- _What to do_:
Nothing in the data may be omitted; output it all verbatim.

- _Information shown_:

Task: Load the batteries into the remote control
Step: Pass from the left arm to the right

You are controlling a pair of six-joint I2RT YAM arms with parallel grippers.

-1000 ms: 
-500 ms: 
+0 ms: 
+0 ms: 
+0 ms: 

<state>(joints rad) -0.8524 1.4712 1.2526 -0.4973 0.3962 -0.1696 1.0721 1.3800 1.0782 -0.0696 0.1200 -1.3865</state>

- _Response_:
Task: Load the batteries into the remote control
Step: Pass from the left arm to the right

You are controlling a pair of six-joint I2RT YAM arms with parallel grippers.

-1000 ms: 
-500 ms: 
+0 ms: 
+0 ms: 
+0 ms: 

<state>(joints rad) -0.8524 1.4712 1.2526 -0.4973 0.3962 -0.1696 1.0721 1.3800 1.0782 -0.0696 0.1200 -1.3865</state>

The answer given is complete as it stands.